* **TASK OBJECTIVE**:
Output the listing below verbatim.

*** DATA EXCERPT

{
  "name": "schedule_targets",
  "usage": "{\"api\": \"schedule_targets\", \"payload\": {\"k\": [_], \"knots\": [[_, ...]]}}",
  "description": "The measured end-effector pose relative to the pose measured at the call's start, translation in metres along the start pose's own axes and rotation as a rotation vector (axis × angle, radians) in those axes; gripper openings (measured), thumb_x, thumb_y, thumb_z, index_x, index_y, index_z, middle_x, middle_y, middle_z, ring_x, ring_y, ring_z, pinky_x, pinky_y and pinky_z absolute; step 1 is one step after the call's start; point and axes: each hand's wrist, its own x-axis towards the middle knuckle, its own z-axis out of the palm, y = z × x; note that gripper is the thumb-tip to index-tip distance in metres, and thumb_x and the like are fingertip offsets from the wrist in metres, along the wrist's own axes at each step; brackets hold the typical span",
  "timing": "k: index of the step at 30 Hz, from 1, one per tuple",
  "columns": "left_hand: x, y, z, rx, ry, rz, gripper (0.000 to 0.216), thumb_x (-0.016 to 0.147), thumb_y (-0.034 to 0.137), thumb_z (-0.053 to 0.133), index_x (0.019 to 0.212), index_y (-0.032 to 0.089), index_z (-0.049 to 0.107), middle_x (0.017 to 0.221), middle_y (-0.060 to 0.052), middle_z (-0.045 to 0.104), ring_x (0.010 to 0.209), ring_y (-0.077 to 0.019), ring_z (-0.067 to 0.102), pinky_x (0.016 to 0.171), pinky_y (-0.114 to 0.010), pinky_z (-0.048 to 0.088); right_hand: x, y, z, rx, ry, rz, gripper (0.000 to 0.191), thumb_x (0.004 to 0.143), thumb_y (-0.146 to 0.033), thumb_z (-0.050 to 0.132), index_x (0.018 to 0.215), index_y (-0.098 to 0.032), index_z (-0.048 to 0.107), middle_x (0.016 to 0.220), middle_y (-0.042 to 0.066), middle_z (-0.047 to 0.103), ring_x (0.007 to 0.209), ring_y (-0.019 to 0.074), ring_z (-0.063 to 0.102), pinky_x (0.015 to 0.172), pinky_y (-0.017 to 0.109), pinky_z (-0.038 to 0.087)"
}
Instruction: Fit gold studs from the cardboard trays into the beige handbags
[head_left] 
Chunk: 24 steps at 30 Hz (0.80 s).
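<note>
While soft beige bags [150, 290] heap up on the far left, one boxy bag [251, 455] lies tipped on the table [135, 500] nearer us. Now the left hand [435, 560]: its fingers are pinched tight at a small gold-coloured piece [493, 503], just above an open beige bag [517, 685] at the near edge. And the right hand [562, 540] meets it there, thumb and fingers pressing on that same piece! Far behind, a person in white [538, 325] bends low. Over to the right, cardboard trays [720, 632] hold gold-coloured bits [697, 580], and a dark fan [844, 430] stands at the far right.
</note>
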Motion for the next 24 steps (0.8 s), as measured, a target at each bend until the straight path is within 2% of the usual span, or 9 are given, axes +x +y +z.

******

* **ANSWER TO THE EXERCISE**:
{
  "name": "schedule_targets",
  "usage": "{\"api\": \"schedule_targets\", \"payload\": {\"k\": [_], \"knots\": [[_, ...]]}}",
  "description": "The measured end-effector pose relative to the pose measured at the call's start, translation in metres along the start pose's own axes and rotation as a rotation vector (axis × angle, radians) in those axes; gripper openings (measured), thumb_x, thumb_y, thumb_z, index_x, index_y, index_z, middle_x, middle_y, middle_z, ring_x, ring_y, ring_z, pinky_x, pinky_y and pinky_z absolute; step 1 is one step after the call's start; point and axes: each hand's wrist, its own x-axis towards the middle knuckle, its own z-axis out of the palm, y = z × x; note that gripper is the thumb-tip to index-tip distance in metres, and thumb_x and the like are fingertip offsets from the wrist in metres, along the wrist's own axes at each step; brackets hold the typical span",
  "timing": "k: index of the step at 30 Hz, from 1, one per tuple",
  "columns": "left_hand: x, y, z, rx, ry, rz, gripper (0.000 to 0.216), thumb_x (-0.016 to 0.147), thumb_y (-0.034 to 0.137), thumb_z (-0.053 to 0.133), index_x (0.019 to 0.212), index_y (-0.032 to 0.089), index_z (-0.049 to 0.107), middle_x (0.017 to 0.221), middle_y (-0.060 to 0.052), middle_z (-0.045 to 0.104), ring_x (0.010 to 0.209), ring_y (-0.077 to 0.019), ring_z (-0.067 to 0.102), pinky_x (0.016 to 0.171), pinky_y (-0.114 to 0.010), pinky_z (-0.048 to 0.088); right_hand: x, y, z, rx, ry, rz, gripper (0.000 to 0.191), thumb_x (0.004 to 0.143), thumb_y (-0.146 to 0.033), thumb_z (-0.050 to 0.132), index_x (0.018 to 0.215), index_y (-0.098 to 0.032), index_z (-0.048 to 0.107), middle_x (0.016 to 0.220), middle_y (-0.042 to 0.066), middle_z (-0.047 to 0.103), ring_x (0.007 to 0.209), ring_y (-0.019 to 0.074), ring_z (-0.063 to 0.102), pinky_x (0.015 to 0.172), pinky_y (-0.017 to 0.109), pinky_z (-0.038 to 0.087)"
}
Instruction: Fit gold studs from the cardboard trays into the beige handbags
[head_left] 
Chunk: 24 steps at 30 Hz (0.80 s).
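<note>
While soft beige bags [150, 290] heap up on the far left, one boxy bag [251, 455] lies tipped on the table [135, 500] nearer us. Now the left hand [435, 560]: its fingers are pinched tight at a small gold-coloured piece [493, 503], just above an open beige bag [517, 685] at the near edge. And the right hand [562, 540] meets it there, thumb and fingers pressing on that same piece! Far behind, a person in white [538, 325] bends low. Over to the right, cardboard trays [720, 632] hold gold-coloured bits [697, 580], and a dark fan [844, 430] stands at the far right.
</note>
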Motion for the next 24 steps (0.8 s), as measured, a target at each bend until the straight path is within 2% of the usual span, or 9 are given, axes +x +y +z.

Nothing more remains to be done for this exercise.